HONG KONG: Hong Kong’s High Court will on Monday (Jan 12) hear the mitigation plea of pro-democracy tycoon Jimmy Lai, the final step before sentencing in a landmark national security trial that has drawn international condemnation and could see Lai jailed for life.
Lai, 78, was last month found guilty of two counts of conspiracy to collude with foreign forces under a China-imposed national security law, and conspiracy to publish seditious material, in a verdict that was criticised by the US, Britain, the European Union and others.
Lai has denied all charges.
US Secretary of State Marco Rubio said the verdict showed “the enforcement of Beijing’s laws to silence those who seek to protect freedom of speech and other fundamental rights”.

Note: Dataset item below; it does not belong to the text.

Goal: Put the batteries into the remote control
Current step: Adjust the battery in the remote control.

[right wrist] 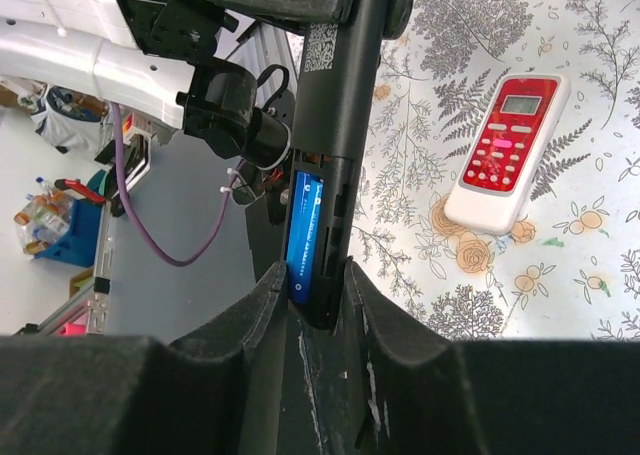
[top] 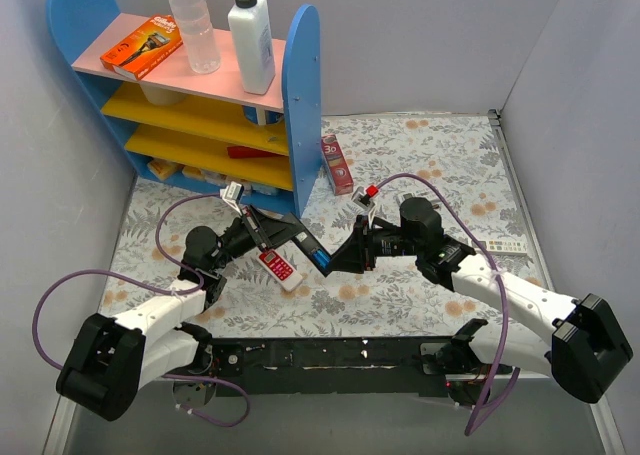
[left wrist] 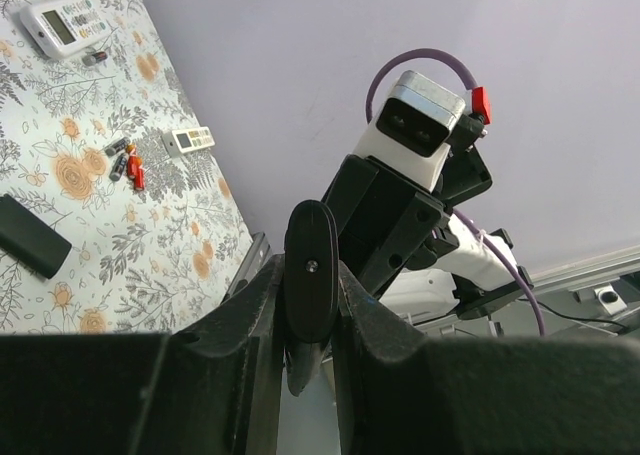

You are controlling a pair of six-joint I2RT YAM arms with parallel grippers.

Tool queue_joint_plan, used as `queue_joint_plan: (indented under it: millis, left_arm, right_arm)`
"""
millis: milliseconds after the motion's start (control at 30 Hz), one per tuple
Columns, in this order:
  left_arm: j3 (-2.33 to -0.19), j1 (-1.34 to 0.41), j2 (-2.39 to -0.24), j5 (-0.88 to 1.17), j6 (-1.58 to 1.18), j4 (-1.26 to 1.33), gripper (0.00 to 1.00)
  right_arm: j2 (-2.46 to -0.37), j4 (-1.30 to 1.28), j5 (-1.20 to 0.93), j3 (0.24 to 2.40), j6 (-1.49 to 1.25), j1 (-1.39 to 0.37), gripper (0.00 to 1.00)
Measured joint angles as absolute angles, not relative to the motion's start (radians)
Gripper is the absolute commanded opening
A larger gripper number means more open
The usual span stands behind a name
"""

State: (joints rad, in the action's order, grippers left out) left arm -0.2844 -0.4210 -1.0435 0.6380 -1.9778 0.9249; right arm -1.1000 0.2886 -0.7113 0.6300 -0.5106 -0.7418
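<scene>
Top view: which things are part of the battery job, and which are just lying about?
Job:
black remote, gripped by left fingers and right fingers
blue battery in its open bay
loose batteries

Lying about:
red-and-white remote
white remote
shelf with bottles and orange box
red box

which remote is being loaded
Look in front of the blue shelf, above the middle of the table. The remote control is held off the cloth between the left hand and right hand. Unlike the red-and-white remote lying below it, it is slim, all black, with a blue battery in its open back.
</scene>
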Motion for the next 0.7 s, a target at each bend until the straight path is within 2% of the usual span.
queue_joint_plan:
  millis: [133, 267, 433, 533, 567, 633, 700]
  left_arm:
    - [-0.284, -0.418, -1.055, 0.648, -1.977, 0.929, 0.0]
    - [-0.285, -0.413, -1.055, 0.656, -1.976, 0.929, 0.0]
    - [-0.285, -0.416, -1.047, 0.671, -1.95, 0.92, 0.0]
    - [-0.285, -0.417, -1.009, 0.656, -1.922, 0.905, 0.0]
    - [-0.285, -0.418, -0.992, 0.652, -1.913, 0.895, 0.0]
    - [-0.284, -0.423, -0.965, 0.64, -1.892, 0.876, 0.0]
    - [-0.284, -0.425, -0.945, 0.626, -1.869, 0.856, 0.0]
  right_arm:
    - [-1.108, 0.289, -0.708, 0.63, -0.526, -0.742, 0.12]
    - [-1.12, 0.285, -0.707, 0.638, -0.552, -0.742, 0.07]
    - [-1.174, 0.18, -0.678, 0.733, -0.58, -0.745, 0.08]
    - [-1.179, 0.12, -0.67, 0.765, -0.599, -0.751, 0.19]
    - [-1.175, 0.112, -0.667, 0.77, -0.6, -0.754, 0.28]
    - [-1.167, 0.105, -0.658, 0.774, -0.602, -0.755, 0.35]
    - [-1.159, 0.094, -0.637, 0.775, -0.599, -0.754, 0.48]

Lai, a longstanding critic of the Chinese Communist Party and founder of the now shuttered pro-democracy Apple Daily newspaper, is the most high-profile figure to face prosecution under a years-long national security crackdown in the China-ruled city following mass protests in 2019.
The judges wrote that Lai had used his influence and the Apple Daily tabloid “to carry out a consistent campaign with a view to undermine the legitimacy or authority” of China and Hong Kong.
They added that Lai’s evidence was at times “contradictory, inconsistent, evasive and unreliable”.
Eight other defendants have pleaded guilty. Five of them have become prosecution witnesses, including Cheung Kim-hung, former CEO of Lai’s once-listed company, Next Digital; Apple Daily’s former associate publisher Chan Pui-man; and former editorial writer Yeung Ching-kee.
The mitigation hearings for all the defendants start at 10am and are expected to last four days. Sentencing will take place at a later date.
Dozens of people have been queuing outside the court building since Friday, hoping to see Lai and other defendants. They have stayed overnight and slept on the street with blankets and cardboard.